### EXERCISE BRIEF
Where does the word "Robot" show up in the records? Copy every line that has it.

### TASK DATA
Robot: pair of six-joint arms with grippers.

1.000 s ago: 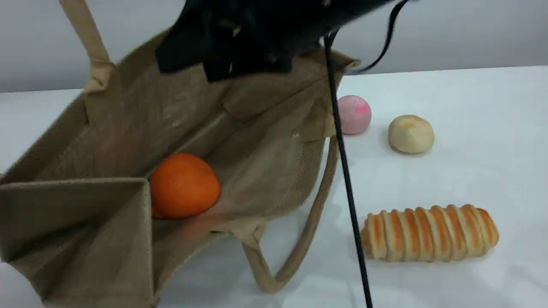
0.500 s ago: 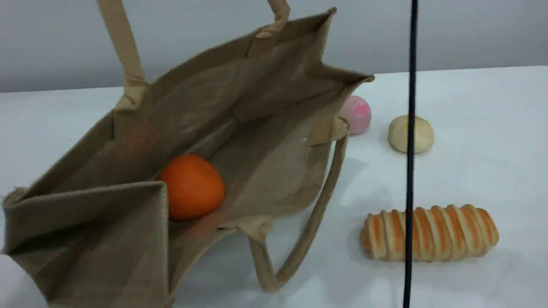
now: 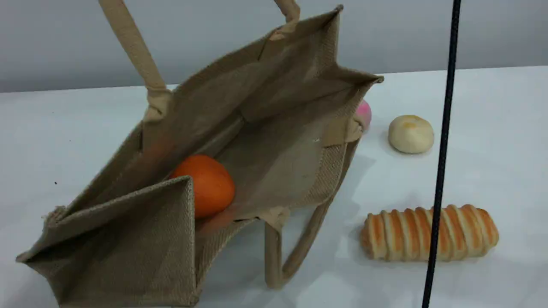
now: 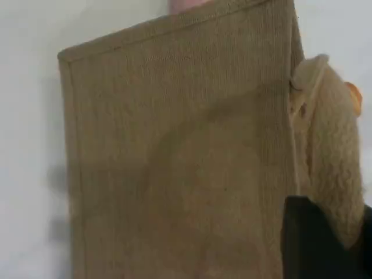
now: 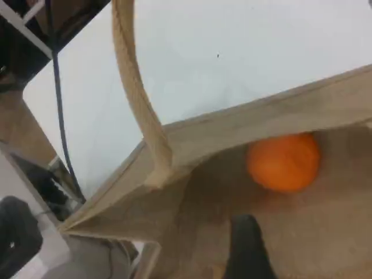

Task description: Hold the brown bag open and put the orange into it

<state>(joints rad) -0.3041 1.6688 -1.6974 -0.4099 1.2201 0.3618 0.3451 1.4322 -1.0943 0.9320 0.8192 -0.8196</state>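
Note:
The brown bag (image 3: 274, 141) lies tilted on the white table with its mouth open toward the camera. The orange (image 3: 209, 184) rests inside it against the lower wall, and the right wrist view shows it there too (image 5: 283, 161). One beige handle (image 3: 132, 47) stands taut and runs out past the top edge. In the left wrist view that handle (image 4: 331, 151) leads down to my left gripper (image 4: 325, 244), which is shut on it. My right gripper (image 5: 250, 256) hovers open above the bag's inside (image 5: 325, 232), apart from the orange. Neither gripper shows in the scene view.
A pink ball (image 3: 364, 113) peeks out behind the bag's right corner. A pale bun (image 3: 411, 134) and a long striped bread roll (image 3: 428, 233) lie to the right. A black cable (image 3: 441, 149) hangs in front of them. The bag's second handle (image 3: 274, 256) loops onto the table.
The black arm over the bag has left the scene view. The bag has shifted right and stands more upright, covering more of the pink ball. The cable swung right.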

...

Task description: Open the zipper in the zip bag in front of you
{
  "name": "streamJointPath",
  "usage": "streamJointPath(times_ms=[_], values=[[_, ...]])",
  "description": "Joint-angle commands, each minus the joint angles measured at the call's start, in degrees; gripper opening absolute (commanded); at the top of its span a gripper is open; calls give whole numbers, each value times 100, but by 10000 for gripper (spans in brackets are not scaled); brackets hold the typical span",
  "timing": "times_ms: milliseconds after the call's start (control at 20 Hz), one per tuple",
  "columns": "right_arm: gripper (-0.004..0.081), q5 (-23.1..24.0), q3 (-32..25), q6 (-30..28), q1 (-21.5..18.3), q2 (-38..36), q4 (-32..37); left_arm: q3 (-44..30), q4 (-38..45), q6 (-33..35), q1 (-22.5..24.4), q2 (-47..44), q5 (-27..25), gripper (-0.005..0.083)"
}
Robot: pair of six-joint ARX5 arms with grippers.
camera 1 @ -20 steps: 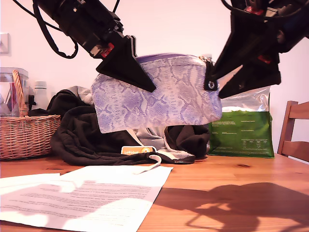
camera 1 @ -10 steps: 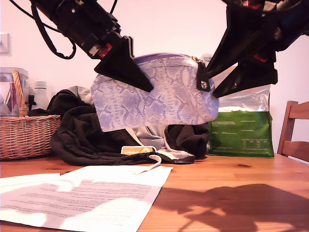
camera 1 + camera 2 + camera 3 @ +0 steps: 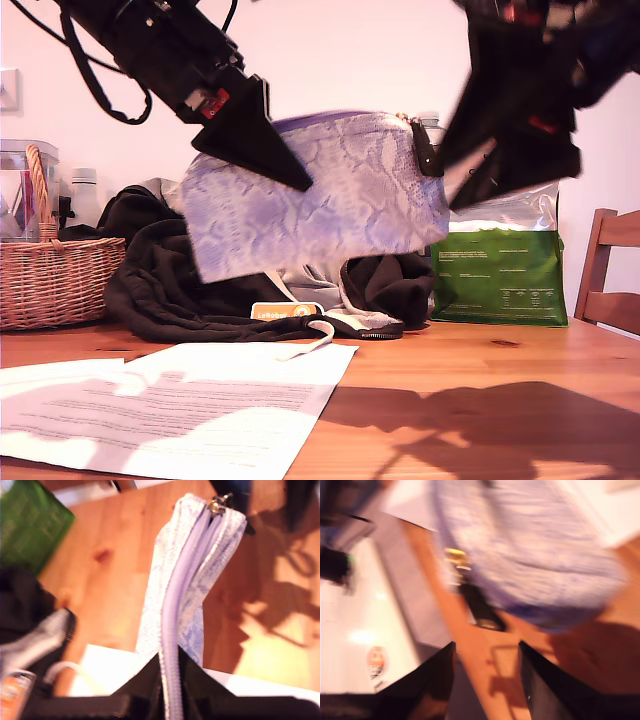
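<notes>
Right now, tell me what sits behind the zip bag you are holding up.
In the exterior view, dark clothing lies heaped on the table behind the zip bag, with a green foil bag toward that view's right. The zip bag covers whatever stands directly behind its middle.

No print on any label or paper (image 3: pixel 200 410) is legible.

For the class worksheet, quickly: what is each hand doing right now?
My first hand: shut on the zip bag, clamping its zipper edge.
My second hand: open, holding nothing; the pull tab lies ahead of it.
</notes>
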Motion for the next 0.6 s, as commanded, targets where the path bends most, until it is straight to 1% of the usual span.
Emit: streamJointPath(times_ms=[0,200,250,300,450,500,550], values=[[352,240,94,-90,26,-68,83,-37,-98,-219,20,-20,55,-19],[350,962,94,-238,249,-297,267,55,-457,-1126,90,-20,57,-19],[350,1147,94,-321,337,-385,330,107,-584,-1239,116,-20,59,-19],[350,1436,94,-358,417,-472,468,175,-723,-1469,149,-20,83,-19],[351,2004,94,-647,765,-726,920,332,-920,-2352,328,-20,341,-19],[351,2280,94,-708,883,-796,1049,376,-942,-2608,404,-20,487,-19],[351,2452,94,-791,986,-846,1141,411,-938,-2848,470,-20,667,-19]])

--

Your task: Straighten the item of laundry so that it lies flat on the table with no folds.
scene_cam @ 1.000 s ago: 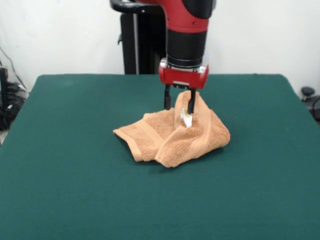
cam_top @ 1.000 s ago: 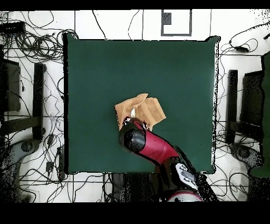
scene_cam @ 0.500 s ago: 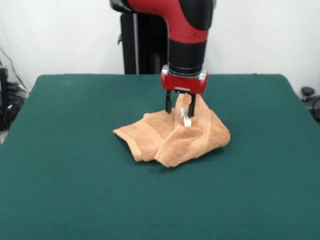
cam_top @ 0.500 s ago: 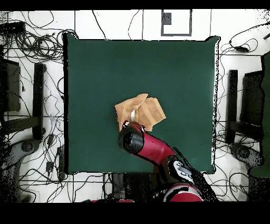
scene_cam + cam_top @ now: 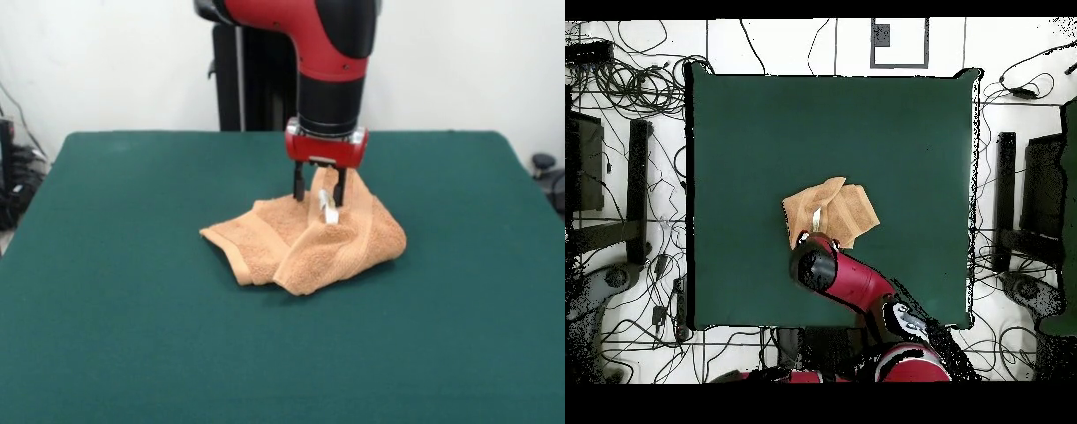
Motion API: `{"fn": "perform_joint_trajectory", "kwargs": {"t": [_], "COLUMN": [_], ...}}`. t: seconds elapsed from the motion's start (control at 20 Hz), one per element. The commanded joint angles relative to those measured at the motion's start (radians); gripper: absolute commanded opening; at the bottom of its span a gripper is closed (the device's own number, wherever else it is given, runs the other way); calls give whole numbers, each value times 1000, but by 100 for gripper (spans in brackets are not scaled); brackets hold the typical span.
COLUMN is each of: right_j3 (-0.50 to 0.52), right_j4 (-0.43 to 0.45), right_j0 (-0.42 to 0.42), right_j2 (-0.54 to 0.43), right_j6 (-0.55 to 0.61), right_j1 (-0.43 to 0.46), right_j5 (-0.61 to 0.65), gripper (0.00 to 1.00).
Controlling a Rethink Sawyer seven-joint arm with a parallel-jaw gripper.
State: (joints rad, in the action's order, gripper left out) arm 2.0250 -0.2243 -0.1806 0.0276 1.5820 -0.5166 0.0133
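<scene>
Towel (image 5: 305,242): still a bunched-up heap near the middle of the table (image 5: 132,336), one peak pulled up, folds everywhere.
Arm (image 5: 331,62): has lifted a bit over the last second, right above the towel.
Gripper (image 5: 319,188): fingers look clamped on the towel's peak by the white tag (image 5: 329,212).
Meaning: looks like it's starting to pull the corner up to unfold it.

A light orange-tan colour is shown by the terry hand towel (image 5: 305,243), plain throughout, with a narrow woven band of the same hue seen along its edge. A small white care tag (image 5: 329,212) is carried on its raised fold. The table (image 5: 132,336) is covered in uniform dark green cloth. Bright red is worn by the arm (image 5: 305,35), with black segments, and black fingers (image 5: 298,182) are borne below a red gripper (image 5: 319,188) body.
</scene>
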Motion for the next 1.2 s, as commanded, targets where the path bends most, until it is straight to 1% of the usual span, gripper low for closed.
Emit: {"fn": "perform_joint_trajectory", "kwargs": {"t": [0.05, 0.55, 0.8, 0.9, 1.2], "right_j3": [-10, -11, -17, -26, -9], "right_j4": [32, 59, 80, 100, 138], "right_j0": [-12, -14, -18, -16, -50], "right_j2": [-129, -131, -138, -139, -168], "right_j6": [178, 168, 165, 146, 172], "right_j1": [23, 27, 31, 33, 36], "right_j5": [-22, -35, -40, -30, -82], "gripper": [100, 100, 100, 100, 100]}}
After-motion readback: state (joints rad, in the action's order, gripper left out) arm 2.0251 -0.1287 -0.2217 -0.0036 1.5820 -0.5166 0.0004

### ANSWER TO THIS TASK
Robot: pair of six-joint arms with grippers.
Robot: pair of six-joint ARX5 arms with grippers.

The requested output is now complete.